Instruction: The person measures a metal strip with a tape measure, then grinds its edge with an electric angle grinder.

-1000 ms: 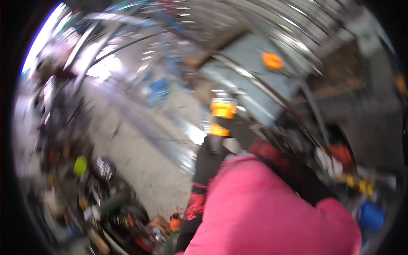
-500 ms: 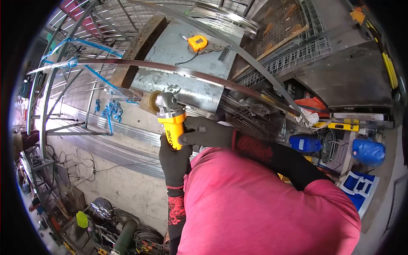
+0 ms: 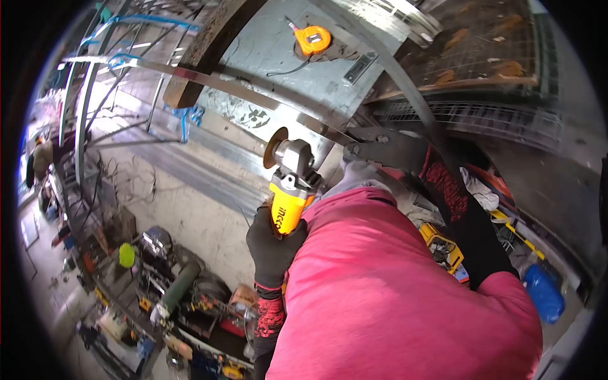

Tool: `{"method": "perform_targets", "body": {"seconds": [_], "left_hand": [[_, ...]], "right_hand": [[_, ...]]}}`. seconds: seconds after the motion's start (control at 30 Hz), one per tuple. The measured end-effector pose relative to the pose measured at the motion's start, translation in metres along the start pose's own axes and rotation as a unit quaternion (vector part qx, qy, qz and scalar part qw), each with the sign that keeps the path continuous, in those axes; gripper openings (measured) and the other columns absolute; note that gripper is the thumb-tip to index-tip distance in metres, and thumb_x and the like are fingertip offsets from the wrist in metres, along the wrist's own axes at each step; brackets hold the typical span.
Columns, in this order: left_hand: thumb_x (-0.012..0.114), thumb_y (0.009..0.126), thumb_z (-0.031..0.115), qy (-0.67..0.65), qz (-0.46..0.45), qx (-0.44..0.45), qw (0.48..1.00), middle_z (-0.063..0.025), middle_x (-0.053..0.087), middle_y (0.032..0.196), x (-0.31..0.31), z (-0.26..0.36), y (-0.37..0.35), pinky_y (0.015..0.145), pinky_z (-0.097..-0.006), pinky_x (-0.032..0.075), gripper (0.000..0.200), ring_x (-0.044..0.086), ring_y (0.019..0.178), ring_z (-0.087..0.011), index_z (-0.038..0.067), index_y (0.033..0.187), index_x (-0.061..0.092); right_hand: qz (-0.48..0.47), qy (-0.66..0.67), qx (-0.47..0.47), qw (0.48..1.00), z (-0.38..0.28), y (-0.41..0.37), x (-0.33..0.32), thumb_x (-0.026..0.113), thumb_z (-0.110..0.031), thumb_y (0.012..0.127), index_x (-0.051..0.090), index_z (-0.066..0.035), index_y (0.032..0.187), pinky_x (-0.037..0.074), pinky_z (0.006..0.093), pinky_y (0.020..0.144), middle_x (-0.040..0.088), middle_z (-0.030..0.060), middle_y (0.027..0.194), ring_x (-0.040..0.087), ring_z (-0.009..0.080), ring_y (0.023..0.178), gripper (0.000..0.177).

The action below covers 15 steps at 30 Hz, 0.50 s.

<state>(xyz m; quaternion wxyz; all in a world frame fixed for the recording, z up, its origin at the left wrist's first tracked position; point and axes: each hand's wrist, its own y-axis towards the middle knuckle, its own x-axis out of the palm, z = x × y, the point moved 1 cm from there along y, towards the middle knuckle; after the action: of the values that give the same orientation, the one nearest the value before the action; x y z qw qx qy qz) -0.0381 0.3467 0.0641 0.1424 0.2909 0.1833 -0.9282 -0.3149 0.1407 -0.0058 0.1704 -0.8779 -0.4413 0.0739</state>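
Observation:
My left hand (image 3: 273, 244), in a dark glove, is closed around the rear body of a yellow and grey angle grinder (image 3: 290, 209). The grinder's disc (image 3: 275, 147) faces up and left, apart from the long metal bar (image 3: 253, 96) above it. My gloved right hand (image 3: 389, 151) is closed over this bar near the edge of the metal-topped table (image 3: 266, 47); part of its grip is hidden. On the tabletop lies an orange tape measure (image 3: 313, 40), away from both hands.
A thick wooden beam (image 3: 212, 54) lies under the bar. Another metal bar (image 3: 399, 79) crosses at the right. A metal frame with blue ties (image 3: 152, 20) stands at left. Tools and a green cylinder (image 3: 179, 285) crowd the lower left floor; a blue container (image 3: 543, 292) sits right.
My right hand has left the grinder and moved right onto the metal bar. My left hand still holds the grinder, now lower and to the right in view. The head view has shifted.

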Motion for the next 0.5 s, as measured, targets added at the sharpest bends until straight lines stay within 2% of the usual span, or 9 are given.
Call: {"method": "perform_targets", "body": {"seconds": [0.03,0.07,0.1,0.17,0.2,0.23,0.3,0.37,0.5], "left_hand": [[0.092,0.079,0.026,0.011,0.007,-0.014,1.000,-0.0155,0.078,0.092,0.003,0.004,-0.002,0.072,-0.0413,0.061,0.053,0.078,0.079,-0.0295,0.002,0.121,0.072],[0.092,0.078,0.026,0.038,0.010,-0.014,0.999,-0.0164,0.078,0.092,0.006,0.008,-0.004,0.072,-0.0417,0.061,0.054,0.078,0.079,-0.0310,0.002,0.122,0.072],[0.092,0.078,0.026,0.065,0.013,-0.014,0.998,-0.0173,0.077,0.092,0.009,0.011,-0.006,0.073,-0.0421,0.061,0.055,0.078,0.080,-0.0326,0.002,0.122,0.072],[0.093,0.077,0.027,0.060,0.038,-0.029,0.997,-0.0180,0.076,0.091,0.014,0.025,-0.007,0.072,-0.0437,0.062,0.057,0.077,0.079,-0.0354,0.002,0.123,0.073],[0.093,0.076,0.028,0.100,0.028,-0.032,0.994,-0.0177,0.076,0.090,0.014,0.031,-0.008,0.072,-0.0445,0.062,0.059,0.077,0.079,-0.0362,0.002,0.126,0.073],[0.093,0.076,0.029,0.138,0.018,-0.031,0.990,-0.0173,0.076,0.090,0.014,0.035,-0.009,0.071,-0.0453,0.062,0.061,0.077,0.079,-0.0369,0.003,0.128,0.074],[0.092,0.077,0.030,0.159,-0.005,-0.043,0.986,-0.0178,0.076,0.092,0.013,0.037,-0.011,0.072,-0.0463,0.062,0.066,0.076,0.081,-0.0385,0.004,0.134,0.073],[0.090,0.078,0.028,0.206,-0.016,-0.001,0.979,-0.0184,0.077,0.096,0.015,0.047,-0.005,0.075,-0.0468,0.062,0.067,0.077,0.084,-0.0393,0.005,0.139,0.072],[0.087,0.079,0.027,0.221,-0.039,0.019,0.974,-0.0184,0.077,0.099,0.014,0.047,0.001,0.078,-0.0471,0.062,0.066,0.077,0.088,-0.0393,0.006,0.140,0.072]], "right_hand": [[-0.068,-0.022,0.014,0.997,-0.005,0.002,-0.005,0.068,-0.026,0.111,0.068,-0.001,0.143,0.062,0.0353,0.095,0.076,0.0170,0.134,0.075,0.0215,0.118,0.040],[-0.074,0.133,0.172,0.973,-0.020,0.011,-0.005,0.066,-0.027,0.111,0.071,-0.003,0.131,0.063,0.0338,0.080,0.078,0.0148,0.115,0.079,0.0203,0.095,0.031],[-0.089,0.138,0.173,0.971,-0.018,0.014,-0.007,0.066,-0.027,0.111,0.071,-0.003,0.131,0.063,0.0338,0.080,0.078,0.0148,0.115,0.079,0.0203,0.095,0.031],[-0.080,0.153,0.200,0.964,-0.012,0.018,-0.008,0.064,-0.029,0.111,0.070,-0.005,0.118,0.060,0.0334,0.065,0.074,0.0090,0.095,0.074,0.0179,0.075,0.026],[-0.053,0.159,0.209,0.963,-0.014,0.017,-0.003,0.063,-0.032,0.111,0.069,-0.006,0.114,0.056,0.0303,0.058,0.069,0.0030,0.086,0.069,0.0142,0.068,0.027],[-0.060,0.167,0.210,0.961,-0.007,0.017,0.001,0.063,-0.032,0.111,0.069,-0.006,0.114,0.056,0.0303,0.058,0.069,0.0030,0.086,0.069,0.0142,0.068,0.027],[-0.009,0.174,0.186,0.967,0.003,0.017,0.008,0.068,-0.039,0.108,0.073,-0.005,0.119,0.053,0.0260,0.052,0.066,0.0007,0.079,0.062,0.0091,0.059,0.037],[-0.005,0.138,0.182,0.974,-0.001,0.016,0.009,0.068,-0.043,0.109,0.073,-0.005,0.115,0.053,0.0252,0.051,0.065,-0.0002,0.078,0.062,0.0071,0.058,0.039],[0.004,0.104,0.137,0.985,-0.002,0.013,0.014,0.063,-0.051,0.112,0.072,-0.007,0.110,0.048,0.0238,0.050,0.063,-0.0024,0.075,0.057,0.0053,0.055,0.045]]}}
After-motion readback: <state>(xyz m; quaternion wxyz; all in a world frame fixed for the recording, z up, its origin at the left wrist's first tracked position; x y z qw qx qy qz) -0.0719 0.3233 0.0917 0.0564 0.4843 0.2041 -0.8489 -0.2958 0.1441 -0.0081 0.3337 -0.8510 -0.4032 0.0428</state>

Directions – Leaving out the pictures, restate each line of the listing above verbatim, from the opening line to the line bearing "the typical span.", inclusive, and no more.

Solution for this task –
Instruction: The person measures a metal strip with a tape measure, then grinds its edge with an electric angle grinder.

-1000 ms: 
-500 ms: 
+0 ms: 

Tool: `{"method": "perform_targets", "body": {"seconds": [_], "left_hand": [[_, ...]], "right_hand": [[_, ...]]}}`. seconds: seconds after the motion's start (control at 30 Hz), one per tuple. The measured end-effector pose relative to the pose measured at the motion's start, translation in metres along the start pose's own axes and rotation as a unit quaternion (vector part qx, qy, qz and scalar part qw), each with the sign that keeps the path continuous, in those axes; gripper openings (measured) and the other columns absolute; note that gripper is the thumb-tip to index-tip distance in metres, and thumb_x and the like are fingertip offsets from the wrist in metres, along the wrist's own axes at each step; brackets hold the typical span.

This response is done.